■ **Directions for this task**: Print the listing from its top line through the line containing "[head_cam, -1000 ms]", nothing more, and leave out the pictures.

■ **Given information**:
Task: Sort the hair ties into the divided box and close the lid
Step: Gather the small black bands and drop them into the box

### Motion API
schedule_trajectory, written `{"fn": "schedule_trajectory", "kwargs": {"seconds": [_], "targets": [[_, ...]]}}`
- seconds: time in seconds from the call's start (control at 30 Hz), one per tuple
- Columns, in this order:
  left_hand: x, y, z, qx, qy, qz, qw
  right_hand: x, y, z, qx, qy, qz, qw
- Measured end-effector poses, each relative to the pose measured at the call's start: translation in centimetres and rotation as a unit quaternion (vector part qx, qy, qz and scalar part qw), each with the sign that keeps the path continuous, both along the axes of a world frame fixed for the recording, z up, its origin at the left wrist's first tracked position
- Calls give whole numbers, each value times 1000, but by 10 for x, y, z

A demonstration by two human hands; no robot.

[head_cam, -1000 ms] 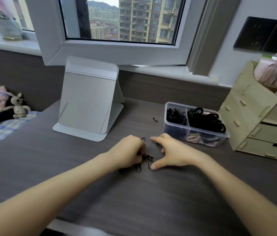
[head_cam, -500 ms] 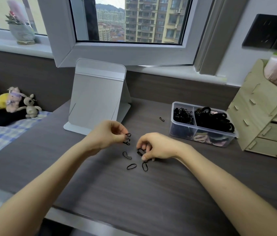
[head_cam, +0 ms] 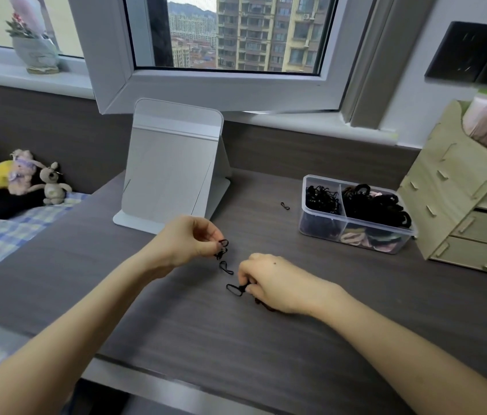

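My left grip [head_cam: 189,244] pinches what looks like two small black ties [head_cam: 222,246] just above the desk [head_cam: 176,324]. My right grip [head_cam: 275,284] pinches one flat tie [head_cam: 235,290] that lies on the desk. One loose tie [head_cam: 226,267] lies between both grips. One stray tie [head_cam: 285,206] lies just left of the open divided box [head_cam: 317,226].

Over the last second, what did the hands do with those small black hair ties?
The left hand rose off the dark desk, pinching small black hair ties. The right hand curled and now pinches another black tie on the desk; one loose tie lies between them. The clear divided box, the stray tie beside it and the white folding mirror stayed put.
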State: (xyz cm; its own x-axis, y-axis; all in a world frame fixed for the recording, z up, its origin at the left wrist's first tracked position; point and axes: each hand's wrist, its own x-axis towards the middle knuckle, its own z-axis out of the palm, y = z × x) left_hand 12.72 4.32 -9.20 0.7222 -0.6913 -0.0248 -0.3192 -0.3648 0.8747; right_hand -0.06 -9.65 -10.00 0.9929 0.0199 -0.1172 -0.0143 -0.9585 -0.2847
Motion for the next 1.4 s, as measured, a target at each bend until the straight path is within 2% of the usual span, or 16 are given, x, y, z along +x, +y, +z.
{"fn": "schedule_trajectory", "kwargs": {"seconds": [0.13,0.23,0.33,0.4,0.53,0.63,0.8,0.9,1.0,1.07,1.23,1.4], "targets": [[-2,-1,3,6,-12,-6,1000,-3,5,-12,9,-60,-53,997],[-4,-7,9,-3,-21,-13,1000,-5,-1,-16,99,-76,-124,984],[-6,-21,21,-15,-34,-28,999,-11,-17,-6,276,-82,-219,932],[-7,-37,31,-24,-54,-41,997,-15,-36,10,339,-127,-260,895],[-12,-93,47,-43,-92,-90,991,-12,-87,49,371,-257,-325,831],[-8,-146,54,-57,-98,-105,988,5,-123,64,340,-274,-384,813],[14,-216,57,17,-162,-111,980,34,-151,56,236,-191,-442,844],[21,-235,58,97,-196,-158,963,38,-155,56,204,-122,-430,871],[22,-239,63,132,-205,-196,950,31,-154,64,194,-90,-405,889],[24,-235,70,128,-186,-208,952,23,-150,71,166,-106,-396,897],[31,-208,84,88,-162,-202,962,11,-117,81,108,-219,-343,907],[36,-163,82,45,-110,-163,979,16,-64,51,53,-173,-243,953]]}}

■ **Exercise result**:
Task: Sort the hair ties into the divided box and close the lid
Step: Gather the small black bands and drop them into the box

### Motion API
schedule_trajectory, written `{"fn": "schedule_trajectory", "kwargs": {"seconds": [_], "targets": [[_, ...]]}}`
- seconds: time in seconds from the call's start (control at 30 Hz), one per tuple
- Columns, in this order:
  left_hand: x, y, z, qx, qy, qz, qw
  right_hand: x, y, z, qx, qy, qz, qw
- Measured end-effector poses, each relative to the pose measured at the call's start: translation in centimetres and rotation as a unit quaternion (vector part qx, qy, qz and scalar part qw), each with the sign that keeps the path continuous, both along the axes of a world frame fixed for the recording, z up, its origin at the left wrist's first tracked position
- Calls give whole numbers, each value times 1000, but by 10 for x, y, z

A demonstration by two human hands; no robot.

[head_cam, -1000 ms] 

No more output is expected here.